Le feldspath[NdÉ 1] est une matière vitreuse, et dont néanmoins la cassure est spathique ; il n’est nulle part en grandes masses comme le quartz et le jaspe, et on ne le trouve qu’en petits cristaux incorporés dans les granits et les porphyres, ou quelquefois en petits morceaux isolés dans les argiles les plus pures ou dans les sables qui proviennent de la décomposition des porphyres et des granits, car ce spath est une des substances constituantes de ces deux matières ; on l’y voit en petites masses ordinairement cristallisées et colorées. C’est le quatrième de nos verres primitifs ; mais, comme il semble ne pas exister à part, les anciens naturalistes ne l’ont ni distingué ni désigné par aucun nom particulier, et comme il est presque aussi dur que le quartz, et qu’ils se trouvent presque toujours mêlés ensemble, on les avait toujours confondus ; mais les chimistes allemands, ayant examiné ces deux matières de plus près, ont reconnu que celle du feldspath était différente de celle du quartz, en ce qu’elle est très aisément fusible, et qu’elle a la cassure spathique ; ils lui ont donné le nom de feldspath (spath des champs)[1], fluss-spath (spath fusible)[2] et on pourrait l’appeler plus proprement spath dur ou spath étincelant, parce qu’il est le seul des spaths qui soit assez dur pour étinceler sous le choc de l’acier[3].

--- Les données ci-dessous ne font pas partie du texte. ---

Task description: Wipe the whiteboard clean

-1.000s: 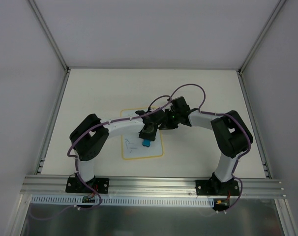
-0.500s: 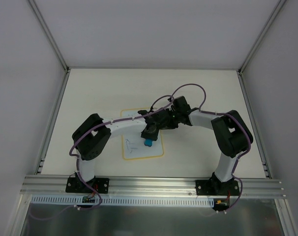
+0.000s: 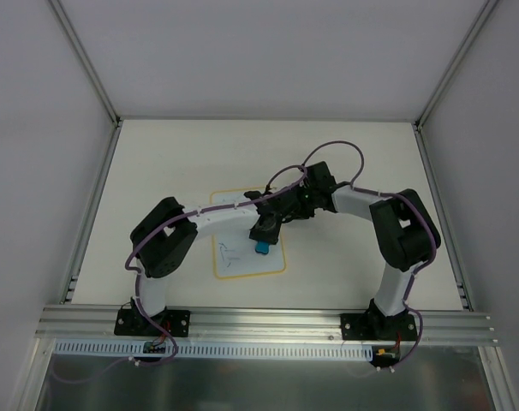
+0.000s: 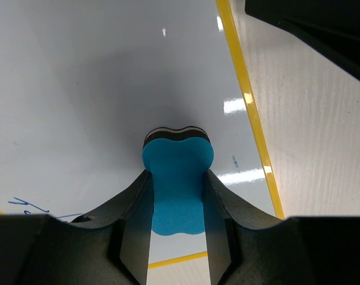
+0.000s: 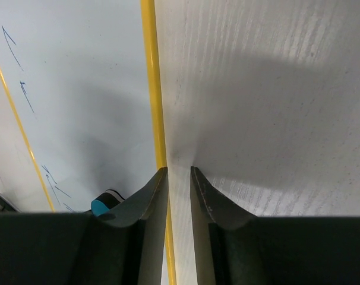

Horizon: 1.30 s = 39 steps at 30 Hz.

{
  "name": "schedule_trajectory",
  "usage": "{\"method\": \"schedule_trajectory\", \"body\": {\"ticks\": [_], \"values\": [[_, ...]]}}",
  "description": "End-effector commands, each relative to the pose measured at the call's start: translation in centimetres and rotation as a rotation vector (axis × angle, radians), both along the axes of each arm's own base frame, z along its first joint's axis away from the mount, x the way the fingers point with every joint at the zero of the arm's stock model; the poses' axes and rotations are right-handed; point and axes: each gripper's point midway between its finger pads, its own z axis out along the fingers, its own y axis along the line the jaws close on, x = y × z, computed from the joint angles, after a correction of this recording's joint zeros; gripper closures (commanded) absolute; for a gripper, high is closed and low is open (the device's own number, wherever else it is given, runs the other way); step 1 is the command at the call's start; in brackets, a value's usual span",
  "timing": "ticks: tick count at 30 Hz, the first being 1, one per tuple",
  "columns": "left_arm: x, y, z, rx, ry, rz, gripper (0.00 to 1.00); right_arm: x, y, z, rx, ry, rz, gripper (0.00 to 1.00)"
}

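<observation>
- The whiteboard [image 3: 233,262] lies flat on the table [image 3: 354,154], in the middle between the two arms; its long sides run away from the bases
- The left gripper [image 4: 177,185] pinches a blue eraser [image 4: 179,155] at its narrow waist; one finger sits on each side; the eraser's dark underside rests on the white surface near the board's right edge
- Thin blue pen marks [image 4: 24,206] show on the board to the left of the eraser; more strokes [image 5: 25,98] appear in the right wrist view; the surface right around the eraser looks plain white
- The right gripper [image 5: 179,172] points down at the board's right edge; its fingers are drawn close with a thin slit between them and nothing held in it; the left finger's tip sits right at the yellow border [image 5: 149,71], the other over bare table just beside it
</observation>
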Motion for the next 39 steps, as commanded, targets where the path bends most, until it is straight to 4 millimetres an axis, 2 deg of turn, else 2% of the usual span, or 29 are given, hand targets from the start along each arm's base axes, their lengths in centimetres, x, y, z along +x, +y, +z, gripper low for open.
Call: {"method": "schedule_trajectory", "body": {"ticks": [1,6,10,15,23,28,33,39], "values": [[-0.2,-1.4,0.2,-0.025,0.023,-0.016,1.0,-0.5,-2.3,-2.4,-0.108,0.057,-0.026,0.75],[-0.3,-1.9,0.4,-0.032,0.021,-0.027,1.0,0.7,-1.6,-1.6,-0.094,0.049,-0.013,0.75],[-0.5,-1.6,0.5,-0.031,0.021,-0.022,1.0,1.0,-0.9,-2.2,-0.082,0.076,-0.007,0.75],[-0.6,-1.6,0.2,-0.03,0.029,-0.023,1.0,1.1,-0.1,-2.9,-0.071,0.098,0.01,0.75],[-0.7,-1.7,0.2,-0.039,0.028,-0.036,1.0,0.9,0.6,-3.0,-0.09,0.109,0.016,0.76],[-0.7,-1.7,0.4,-0.05,0.019,-0.044,1.0,0.4,0.5,-3.1,-0.141,0.116,0.014,0.81],[-0.9,-1.3,0.4,-0.053,0.013,-0.049,1.0,0.3,0.5,-3.2,-0.162,0.128,0.005,0.93],[-0.8,-2.1,0.6,-0.082,0.014,-0.081,1.0,0.3,0.5,-3.2,-0.18,0.14,-0.003,1.0]]}}
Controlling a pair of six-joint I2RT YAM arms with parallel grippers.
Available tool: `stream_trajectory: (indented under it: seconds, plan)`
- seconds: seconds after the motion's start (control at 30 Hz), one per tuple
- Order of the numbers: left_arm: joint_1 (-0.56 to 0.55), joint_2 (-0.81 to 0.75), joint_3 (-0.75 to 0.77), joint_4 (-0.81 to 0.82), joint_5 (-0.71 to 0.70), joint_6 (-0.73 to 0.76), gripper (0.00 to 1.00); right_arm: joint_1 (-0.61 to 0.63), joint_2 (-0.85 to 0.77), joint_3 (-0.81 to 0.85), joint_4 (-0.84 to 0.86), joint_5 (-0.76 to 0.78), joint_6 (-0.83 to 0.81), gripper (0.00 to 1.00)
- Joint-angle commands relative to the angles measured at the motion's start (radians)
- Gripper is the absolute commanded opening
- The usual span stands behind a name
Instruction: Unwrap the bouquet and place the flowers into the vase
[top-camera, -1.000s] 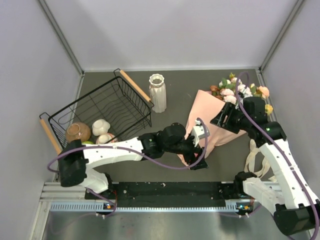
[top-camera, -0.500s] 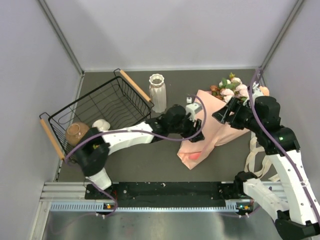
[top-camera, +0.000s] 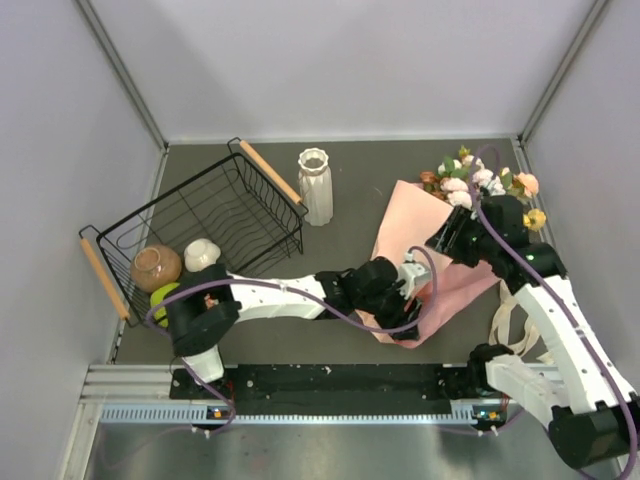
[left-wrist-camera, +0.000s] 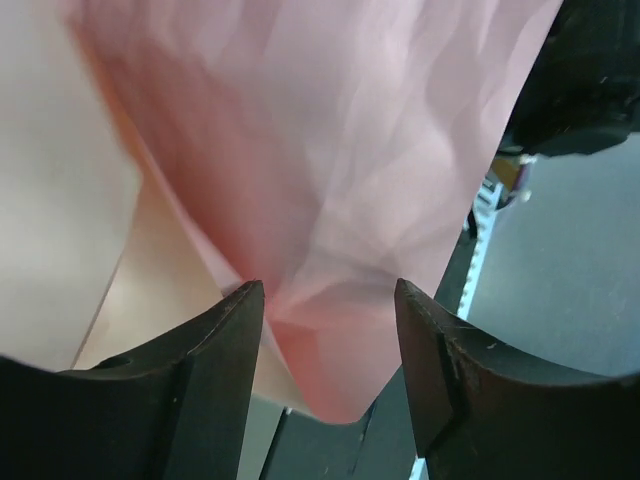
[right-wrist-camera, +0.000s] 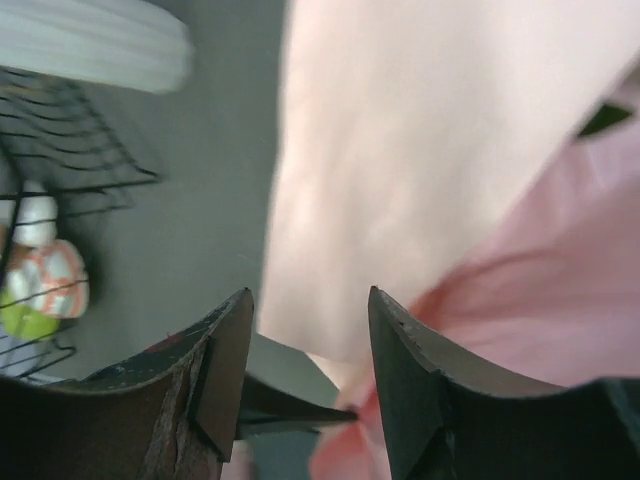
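Bouquet (top-camera: 400, 225): lying right of centre on table (top-camera: 350, 205), paper cone on, flowers (top-camera: 470, 180) inside.
Vase (top-camera: 315, 185): upright, flowerless, well apart.
Left gripper (left-wrist-camera: 325, 300): jaws apart astride cone tip, grip unclear.
Right gripper (right-wrist-camera: 305, 300): jaws apart over paper.
Unwrapping apparently just starting; placing all left.

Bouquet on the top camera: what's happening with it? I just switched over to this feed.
Both arms are on the bouquet, which lies wrapped in pink paper on the table. The left gripper straddles the cone's narrow end; whether it is clamping is unclear. The right gripper is open over the paper near the flowers. No flower is in the vase, which stands upright beside the wire basket.
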Motion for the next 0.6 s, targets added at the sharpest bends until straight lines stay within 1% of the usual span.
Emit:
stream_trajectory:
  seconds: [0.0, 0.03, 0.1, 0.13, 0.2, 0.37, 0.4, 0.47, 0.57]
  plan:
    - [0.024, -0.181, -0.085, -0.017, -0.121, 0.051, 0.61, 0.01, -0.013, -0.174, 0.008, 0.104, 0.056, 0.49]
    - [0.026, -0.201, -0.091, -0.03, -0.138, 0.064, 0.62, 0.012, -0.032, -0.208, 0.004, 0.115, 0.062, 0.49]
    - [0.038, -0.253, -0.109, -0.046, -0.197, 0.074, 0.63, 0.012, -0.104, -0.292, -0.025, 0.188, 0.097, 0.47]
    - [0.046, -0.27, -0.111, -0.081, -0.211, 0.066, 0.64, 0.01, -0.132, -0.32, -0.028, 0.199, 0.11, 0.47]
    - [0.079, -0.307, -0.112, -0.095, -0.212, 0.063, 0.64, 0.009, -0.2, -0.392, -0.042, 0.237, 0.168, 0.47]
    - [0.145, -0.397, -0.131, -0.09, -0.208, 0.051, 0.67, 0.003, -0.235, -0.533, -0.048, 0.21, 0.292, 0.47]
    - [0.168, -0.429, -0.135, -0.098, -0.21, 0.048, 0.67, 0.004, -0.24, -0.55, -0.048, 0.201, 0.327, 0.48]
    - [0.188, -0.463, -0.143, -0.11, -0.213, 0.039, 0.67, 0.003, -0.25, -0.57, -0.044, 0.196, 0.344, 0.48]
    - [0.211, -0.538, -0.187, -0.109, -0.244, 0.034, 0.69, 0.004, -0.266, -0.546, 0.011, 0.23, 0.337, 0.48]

Comme nous devons juger de la pureté ou plutôt de la simplicité des substances par la plus grande résistance qu’elles opposent à l’action du feu avant de se réduire en verre, la substance du feldspath est moins simple que celle du quartz et du jaspe, que nous ne pouvons fondre par aucun moyen ; elle est même moins simple que celle du mica, qui se fond à un feu très violent ; car le feldspath est non seulement fusible par lui-même et sans addition au feu ordinaire de nos fourneaux, mais même il communique la fusibilité au quartz, au jaspe et au mica, avec lesquels il est intimement lié dans les granits et les porphyres.

Le feldspath est quelquefois opaque comme le quartz, mais plus souvent il est presque transparent ; les diverses teintes de violet ou de rouge dont ses petites masses en cristaux sont souvent colorées, indiquent une grande proximité entre l’époque de sa formation et le temps où les sublimations métalliques pénétraient les jaspes et les teignaient de leurs couleurs ; cependant les jaspes, quoique plus fortement colorés, résistent à un feu bien supérieur à celui qui met le feldspath en fusion : ainsi sa fusibilité n’est pas due aux parties métalliques qui ne l’ont que légèrement coloré, mais au mélange de quelque autre substance. En effet, dans le temps où la matière quartzeuse du globe était encore en demi-fusion, les substances salines, jusqu’alors reléguées dans l’atmosphère avec les matières encore plus volatiles, ont dû tomber les premières ; et en se mélangeant avec cette pâte quartzeuse, elles ont formé le feldspath et le schorl, tous deux fusibles, parce que tous deux ne sont pas des substances simples, et qu’ils ont reçu dans leur composition cette matière étrangère.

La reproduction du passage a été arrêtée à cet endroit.